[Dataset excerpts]
==*==

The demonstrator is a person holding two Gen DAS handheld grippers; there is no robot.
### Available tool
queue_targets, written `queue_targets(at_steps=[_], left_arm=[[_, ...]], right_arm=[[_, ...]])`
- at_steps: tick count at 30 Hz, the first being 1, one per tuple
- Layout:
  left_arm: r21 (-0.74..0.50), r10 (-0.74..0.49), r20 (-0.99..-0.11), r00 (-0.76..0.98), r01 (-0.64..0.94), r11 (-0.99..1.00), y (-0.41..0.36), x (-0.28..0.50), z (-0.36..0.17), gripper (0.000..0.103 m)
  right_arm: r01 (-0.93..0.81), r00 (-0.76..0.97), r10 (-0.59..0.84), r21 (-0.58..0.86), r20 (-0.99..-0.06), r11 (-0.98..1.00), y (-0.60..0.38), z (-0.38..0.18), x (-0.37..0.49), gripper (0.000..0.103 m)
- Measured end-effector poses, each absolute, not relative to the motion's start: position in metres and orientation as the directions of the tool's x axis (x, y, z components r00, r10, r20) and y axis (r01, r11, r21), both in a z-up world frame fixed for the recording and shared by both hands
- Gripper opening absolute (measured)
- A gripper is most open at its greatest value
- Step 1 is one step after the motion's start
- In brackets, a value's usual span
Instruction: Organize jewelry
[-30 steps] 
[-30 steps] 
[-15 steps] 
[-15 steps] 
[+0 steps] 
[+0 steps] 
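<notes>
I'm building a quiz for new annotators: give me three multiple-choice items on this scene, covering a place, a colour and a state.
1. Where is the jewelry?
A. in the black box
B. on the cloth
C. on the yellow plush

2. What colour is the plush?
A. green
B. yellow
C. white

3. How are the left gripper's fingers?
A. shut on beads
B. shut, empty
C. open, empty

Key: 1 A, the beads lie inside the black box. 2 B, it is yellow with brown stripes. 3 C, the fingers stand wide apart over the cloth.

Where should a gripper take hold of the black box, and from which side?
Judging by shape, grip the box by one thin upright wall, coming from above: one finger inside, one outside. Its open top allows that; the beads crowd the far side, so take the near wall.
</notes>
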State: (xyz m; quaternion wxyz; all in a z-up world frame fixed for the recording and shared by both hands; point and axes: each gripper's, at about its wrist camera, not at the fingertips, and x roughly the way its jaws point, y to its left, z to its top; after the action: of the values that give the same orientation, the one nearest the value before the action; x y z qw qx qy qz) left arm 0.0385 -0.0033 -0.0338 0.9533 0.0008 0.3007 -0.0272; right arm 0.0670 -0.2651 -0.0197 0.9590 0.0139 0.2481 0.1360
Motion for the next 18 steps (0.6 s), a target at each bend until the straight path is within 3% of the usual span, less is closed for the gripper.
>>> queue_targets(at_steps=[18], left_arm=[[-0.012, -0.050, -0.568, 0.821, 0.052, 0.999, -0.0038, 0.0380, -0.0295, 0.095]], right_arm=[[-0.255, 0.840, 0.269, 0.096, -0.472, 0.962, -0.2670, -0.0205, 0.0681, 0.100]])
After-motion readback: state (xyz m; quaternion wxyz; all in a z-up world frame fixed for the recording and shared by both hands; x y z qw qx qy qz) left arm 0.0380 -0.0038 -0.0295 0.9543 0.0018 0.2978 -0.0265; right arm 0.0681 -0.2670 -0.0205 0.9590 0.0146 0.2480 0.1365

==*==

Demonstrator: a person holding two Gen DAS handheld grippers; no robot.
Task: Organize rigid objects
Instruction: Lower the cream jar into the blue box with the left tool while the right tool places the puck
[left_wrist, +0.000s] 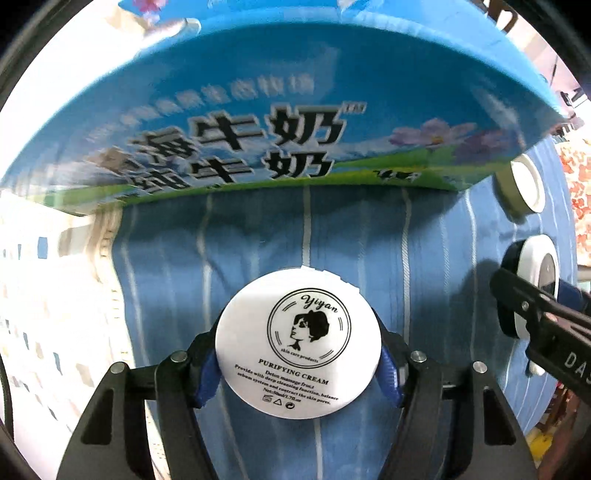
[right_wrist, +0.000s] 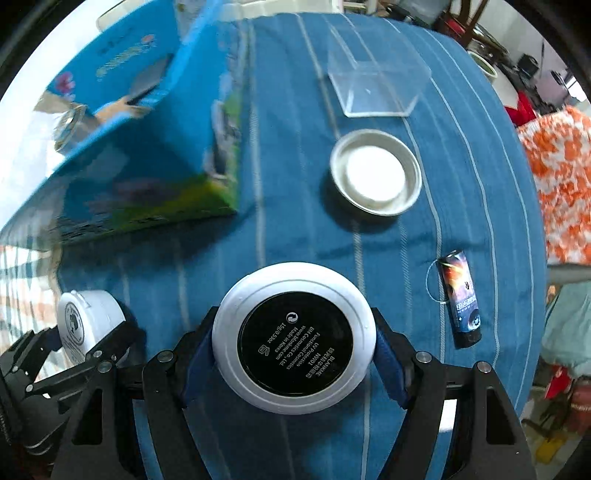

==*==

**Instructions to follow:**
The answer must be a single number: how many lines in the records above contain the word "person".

**Result of this exercise:**
2